### Work instruction
What you return should be each line of the data containing the string "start".

### Recorded information
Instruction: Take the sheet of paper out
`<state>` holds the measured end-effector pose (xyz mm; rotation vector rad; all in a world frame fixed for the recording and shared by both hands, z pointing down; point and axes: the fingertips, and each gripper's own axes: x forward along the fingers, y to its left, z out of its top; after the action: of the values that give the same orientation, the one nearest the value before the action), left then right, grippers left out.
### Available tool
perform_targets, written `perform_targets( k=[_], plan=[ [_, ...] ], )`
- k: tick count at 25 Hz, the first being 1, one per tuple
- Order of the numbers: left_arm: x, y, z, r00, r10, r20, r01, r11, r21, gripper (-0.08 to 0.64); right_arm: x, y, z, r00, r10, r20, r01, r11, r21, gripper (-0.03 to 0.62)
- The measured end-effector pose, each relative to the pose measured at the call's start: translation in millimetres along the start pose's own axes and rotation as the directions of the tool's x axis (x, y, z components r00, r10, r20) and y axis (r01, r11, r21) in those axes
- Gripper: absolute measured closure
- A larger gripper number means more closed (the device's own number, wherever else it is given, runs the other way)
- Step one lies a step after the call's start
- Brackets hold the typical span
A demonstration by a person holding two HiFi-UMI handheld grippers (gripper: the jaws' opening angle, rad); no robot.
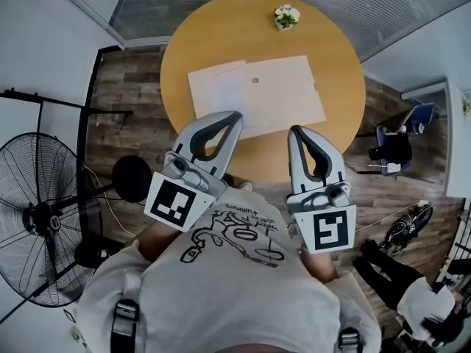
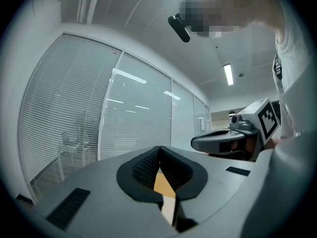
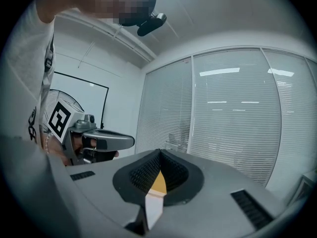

### Task response
- The measured end-effector pose, each relative to the pose measured at the call's start: translation in millimetres along the start pose's own axes and rotation as the directions of the tool's x axis (x, y, z components r00, r10, r20) and y axis (r01, r11, r21) in those axes
- Step one lies a step after the call's start

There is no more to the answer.